Moim zdaniem jest to mocno naciągane. Jak jest na prawdę trudno wyrokować dopóki ktoś nie przedstawi konkretów. A wiadomo papier czy www są cierpliwe i kupę głupot znieść potrafią - zwłasza jak biegły w temacie reporter czy inny pismak policyjny na zasadzie Ctrl-C Ctrl-V piszą swoje artykuły.
No to akurat jest prawda. Rzetelnych dziennikarzy jest niewielu.
IdeL napisał(a):
Ale z innej beczki - może ktoś mi łaskawie i dosadnie wyjaśni dlaczego w Polsce nie oznacza się jednoznacznie stanowisk archeologicznych :que :que
Ja osobiście wierzę w to, że facet jeśli wlazł na stanowisko to przez przypadek. Mam znajomości w środowisku archeologicznym i wiem, że informacje o stanowiskach są zachowywane wyłącznie wśród archeologów - dlaczego :que Można wydedukować, ale na pewno nie zrozumieć.

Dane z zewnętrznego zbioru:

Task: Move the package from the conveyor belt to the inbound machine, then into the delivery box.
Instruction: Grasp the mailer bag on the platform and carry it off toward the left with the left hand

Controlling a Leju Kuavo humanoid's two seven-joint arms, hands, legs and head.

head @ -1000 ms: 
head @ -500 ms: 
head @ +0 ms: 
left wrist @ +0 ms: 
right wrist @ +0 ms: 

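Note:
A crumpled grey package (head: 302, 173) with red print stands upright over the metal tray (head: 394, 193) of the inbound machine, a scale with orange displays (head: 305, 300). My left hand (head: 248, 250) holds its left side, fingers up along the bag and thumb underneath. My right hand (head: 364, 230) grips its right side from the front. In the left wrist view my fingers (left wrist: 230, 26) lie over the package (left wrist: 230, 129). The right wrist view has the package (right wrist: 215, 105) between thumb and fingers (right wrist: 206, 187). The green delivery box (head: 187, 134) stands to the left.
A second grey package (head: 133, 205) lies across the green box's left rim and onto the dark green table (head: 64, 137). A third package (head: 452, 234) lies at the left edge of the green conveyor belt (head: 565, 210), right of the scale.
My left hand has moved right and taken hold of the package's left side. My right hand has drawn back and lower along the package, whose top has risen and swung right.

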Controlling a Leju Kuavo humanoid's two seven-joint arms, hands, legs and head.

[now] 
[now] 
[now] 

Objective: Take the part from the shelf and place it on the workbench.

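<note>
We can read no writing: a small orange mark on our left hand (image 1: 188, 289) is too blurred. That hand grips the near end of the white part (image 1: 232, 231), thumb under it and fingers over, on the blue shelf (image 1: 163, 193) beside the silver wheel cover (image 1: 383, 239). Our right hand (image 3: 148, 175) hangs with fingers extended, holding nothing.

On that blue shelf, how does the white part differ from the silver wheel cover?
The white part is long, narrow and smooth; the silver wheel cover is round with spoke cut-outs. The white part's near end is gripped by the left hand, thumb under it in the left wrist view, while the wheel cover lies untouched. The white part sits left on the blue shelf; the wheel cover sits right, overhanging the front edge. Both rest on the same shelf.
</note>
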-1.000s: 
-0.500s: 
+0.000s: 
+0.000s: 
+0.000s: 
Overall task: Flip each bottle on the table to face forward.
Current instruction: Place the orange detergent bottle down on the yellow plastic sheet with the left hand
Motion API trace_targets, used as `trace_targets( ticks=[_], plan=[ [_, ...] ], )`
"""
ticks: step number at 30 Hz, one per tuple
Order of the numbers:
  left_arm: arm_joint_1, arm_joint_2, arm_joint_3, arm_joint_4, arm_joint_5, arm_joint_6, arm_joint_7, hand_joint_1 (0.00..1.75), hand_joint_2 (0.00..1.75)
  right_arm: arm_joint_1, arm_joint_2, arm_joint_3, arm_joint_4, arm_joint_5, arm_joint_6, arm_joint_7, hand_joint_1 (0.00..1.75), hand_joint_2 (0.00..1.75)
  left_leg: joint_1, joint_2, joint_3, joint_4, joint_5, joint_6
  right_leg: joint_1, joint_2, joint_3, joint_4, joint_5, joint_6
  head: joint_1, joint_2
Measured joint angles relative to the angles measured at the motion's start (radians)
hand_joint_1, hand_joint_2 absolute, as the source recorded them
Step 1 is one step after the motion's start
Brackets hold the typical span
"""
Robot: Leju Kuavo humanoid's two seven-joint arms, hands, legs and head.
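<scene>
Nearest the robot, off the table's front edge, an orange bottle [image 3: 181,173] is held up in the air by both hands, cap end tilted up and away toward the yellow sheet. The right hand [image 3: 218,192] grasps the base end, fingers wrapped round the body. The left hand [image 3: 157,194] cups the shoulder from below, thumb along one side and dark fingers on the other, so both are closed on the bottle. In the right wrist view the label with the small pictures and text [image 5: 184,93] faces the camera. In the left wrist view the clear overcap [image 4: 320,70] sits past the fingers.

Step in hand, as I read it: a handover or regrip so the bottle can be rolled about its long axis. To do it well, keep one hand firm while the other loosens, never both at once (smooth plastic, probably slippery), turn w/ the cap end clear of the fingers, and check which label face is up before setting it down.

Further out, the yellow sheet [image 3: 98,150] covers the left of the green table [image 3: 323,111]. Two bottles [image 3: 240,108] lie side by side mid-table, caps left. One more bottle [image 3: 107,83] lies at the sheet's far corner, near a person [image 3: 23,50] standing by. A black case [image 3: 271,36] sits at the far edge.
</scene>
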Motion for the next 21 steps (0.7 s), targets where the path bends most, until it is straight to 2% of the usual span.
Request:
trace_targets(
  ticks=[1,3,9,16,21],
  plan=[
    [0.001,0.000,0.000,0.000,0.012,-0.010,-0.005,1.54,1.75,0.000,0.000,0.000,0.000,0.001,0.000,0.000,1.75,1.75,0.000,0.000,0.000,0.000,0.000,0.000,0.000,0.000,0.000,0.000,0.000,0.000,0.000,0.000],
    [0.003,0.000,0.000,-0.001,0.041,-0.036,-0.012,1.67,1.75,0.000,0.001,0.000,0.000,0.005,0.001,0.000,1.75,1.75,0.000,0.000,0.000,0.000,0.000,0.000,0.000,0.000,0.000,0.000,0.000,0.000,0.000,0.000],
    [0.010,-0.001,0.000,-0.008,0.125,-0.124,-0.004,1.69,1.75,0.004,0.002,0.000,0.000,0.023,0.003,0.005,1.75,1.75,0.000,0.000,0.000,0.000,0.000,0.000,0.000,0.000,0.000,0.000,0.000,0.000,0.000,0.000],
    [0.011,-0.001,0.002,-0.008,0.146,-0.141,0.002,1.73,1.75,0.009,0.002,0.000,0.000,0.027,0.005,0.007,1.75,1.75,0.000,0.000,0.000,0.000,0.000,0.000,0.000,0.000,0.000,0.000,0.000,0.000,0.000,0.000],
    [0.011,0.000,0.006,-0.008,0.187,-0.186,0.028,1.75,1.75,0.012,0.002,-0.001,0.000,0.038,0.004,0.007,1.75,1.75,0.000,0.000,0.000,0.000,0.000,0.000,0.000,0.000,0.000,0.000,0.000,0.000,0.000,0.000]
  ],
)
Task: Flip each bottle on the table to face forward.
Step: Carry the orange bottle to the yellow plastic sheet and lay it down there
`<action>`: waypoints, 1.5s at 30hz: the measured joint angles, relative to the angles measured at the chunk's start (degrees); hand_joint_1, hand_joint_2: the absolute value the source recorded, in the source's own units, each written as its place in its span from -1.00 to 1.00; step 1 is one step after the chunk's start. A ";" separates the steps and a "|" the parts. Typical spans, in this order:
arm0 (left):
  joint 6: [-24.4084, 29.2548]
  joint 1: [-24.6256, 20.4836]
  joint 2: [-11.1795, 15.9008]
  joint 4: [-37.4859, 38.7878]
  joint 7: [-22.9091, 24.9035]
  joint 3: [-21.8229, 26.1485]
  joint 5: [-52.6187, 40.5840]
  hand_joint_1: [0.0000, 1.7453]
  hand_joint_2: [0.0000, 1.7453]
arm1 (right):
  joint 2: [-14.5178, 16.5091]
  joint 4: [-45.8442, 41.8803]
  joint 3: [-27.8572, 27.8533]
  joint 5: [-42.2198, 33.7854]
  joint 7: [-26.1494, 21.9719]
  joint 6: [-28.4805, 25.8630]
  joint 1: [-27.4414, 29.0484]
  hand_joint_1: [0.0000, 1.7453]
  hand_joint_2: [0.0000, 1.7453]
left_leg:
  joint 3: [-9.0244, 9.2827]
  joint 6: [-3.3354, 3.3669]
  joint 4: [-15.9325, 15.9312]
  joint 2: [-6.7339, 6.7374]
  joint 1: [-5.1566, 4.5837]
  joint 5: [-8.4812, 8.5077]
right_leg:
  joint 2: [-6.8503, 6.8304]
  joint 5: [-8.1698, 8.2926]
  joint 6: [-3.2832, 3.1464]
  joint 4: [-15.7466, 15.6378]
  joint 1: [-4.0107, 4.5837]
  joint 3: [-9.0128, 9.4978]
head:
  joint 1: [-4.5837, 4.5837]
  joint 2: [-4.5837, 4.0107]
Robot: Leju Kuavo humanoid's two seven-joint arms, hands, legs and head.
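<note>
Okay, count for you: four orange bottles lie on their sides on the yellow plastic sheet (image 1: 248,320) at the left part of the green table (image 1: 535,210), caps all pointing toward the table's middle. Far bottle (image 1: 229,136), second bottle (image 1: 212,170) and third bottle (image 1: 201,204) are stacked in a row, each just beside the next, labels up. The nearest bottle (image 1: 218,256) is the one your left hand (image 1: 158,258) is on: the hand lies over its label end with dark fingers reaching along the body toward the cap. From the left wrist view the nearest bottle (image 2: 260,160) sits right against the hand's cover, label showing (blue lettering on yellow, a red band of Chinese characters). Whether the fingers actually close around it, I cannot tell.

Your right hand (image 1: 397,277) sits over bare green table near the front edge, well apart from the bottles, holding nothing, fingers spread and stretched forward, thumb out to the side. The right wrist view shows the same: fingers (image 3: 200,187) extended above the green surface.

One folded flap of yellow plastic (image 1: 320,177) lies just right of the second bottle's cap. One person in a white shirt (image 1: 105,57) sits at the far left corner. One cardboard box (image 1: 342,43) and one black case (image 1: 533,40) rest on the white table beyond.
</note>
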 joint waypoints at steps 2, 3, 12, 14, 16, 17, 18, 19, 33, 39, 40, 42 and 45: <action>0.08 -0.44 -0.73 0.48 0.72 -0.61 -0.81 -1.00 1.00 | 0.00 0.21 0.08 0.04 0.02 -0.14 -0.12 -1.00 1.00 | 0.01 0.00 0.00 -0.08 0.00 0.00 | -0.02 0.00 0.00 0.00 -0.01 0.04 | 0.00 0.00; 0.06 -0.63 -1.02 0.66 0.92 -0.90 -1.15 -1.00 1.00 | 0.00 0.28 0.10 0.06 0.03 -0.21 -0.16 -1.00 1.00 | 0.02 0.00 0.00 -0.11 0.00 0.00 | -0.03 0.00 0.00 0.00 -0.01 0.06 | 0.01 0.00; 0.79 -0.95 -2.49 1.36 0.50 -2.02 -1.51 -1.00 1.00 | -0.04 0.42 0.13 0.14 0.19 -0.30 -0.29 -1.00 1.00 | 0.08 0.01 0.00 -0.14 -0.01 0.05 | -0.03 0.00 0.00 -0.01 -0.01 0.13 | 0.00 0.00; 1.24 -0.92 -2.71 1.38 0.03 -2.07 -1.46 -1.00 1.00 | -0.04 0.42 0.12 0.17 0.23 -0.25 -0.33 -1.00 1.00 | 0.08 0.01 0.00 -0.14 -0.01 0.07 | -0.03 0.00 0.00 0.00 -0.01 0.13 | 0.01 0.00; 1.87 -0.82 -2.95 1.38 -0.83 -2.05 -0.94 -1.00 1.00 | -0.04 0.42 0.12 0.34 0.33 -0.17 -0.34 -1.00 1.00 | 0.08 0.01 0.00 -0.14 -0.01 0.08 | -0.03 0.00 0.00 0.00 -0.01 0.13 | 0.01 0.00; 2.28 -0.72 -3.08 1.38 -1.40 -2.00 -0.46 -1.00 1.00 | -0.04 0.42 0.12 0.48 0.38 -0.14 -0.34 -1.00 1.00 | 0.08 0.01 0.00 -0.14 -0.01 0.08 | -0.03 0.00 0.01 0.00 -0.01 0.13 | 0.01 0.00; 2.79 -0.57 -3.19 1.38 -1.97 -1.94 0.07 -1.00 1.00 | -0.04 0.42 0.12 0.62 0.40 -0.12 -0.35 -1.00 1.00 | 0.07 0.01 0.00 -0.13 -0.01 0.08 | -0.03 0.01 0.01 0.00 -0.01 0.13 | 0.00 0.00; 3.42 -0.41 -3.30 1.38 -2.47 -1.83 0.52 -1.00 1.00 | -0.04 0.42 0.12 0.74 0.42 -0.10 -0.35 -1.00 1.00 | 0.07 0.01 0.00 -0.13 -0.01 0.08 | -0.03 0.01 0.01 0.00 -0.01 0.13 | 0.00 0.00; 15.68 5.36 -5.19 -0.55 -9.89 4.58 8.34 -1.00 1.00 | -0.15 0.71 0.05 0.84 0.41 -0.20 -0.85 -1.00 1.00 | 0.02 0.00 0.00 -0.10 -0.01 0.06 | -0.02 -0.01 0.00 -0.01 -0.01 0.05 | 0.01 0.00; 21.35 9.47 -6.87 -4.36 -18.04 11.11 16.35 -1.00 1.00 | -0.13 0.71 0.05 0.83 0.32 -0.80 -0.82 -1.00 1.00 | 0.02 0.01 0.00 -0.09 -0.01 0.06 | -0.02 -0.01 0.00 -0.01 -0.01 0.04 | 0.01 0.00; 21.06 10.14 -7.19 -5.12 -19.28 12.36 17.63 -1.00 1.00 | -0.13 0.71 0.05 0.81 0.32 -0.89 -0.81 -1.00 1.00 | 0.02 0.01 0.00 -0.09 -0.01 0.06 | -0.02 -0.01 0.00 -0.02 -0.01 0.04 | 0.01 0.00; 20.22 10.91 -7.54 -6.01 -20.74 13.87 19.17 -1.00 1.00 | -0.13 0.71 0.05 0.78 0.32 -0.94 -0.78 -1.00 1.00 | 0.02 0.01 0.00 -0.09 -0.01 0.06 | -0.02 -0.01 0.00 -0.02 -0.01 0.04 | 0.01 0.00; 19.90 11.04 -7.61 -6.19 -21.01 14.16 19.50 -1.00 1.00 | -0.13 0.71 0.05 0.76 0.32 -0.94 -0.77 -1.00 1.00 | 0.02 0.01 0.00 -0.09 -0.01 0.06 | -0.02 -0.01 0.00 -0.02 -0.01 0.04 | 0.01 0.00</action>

Więc skoro facet tam wlazł przez przypadek, to nie kto inny powinien beknąć ale WKZ. Jeżeli ktoś buduje dom i na słabo zabezpieczoną posesję wlezie mu pijaczek, który wpatoli się do wykopu i zrobi sobie krzywdę to oczywiście odpowiada inwestor. Zastanawiajace dlaczego w przypadku archeologów jest inaczej, co :que :que
McKane - nie chcę abyś przynajmniej mnie traktował jak wroga w tej dyskusji, ale postaraj się spojrzeć na sprawę nie z jednej perspektywy.
Oznaczenie stanowisk archeo jest zwyczajnie nierealne. To są często duże obszary ... postawienie tabliczki w jednym miejscu nic nie da. Drutem czy słupkami też tego się nie da otoczyć bo to teren prywatny a poza tym to byłaby naprawdę kosmicznie droga akcja bo stanowisk w tym kraju są grube tysiące. Na zamkach, części grodzisk i innych budynkach zabytkowych tabliczki są.
Tego fragmentu o pijaczku archeologach i WKZ nie rozumiem. Z WKZ i oznaczaniem stanowisk archeo nie mam nic wspólnego (i reszta archeologów też) więc proszę tych dwóch spraw nie łączyć. My nie jesteśmy urzędnikami tylko pracownikami naukowymi. To że archeolog dostaje stanowisko Inspektora do spraw archeologicznych nie oznacza że nadal pozostaje naukowcem ... jest już zwyczajnym urzędnikiem którego obejmują pewne przepisy.
Nie traktuje nikogo wrogo i staram się patrzeć z różnych perspektyw. Przy czym tak jak już pisałem w innym wątku jako osoba która nie ma wpływu na prawodawstwo przystosowałem się do tego prawa które jest żeby mieć co do garnka włożyć.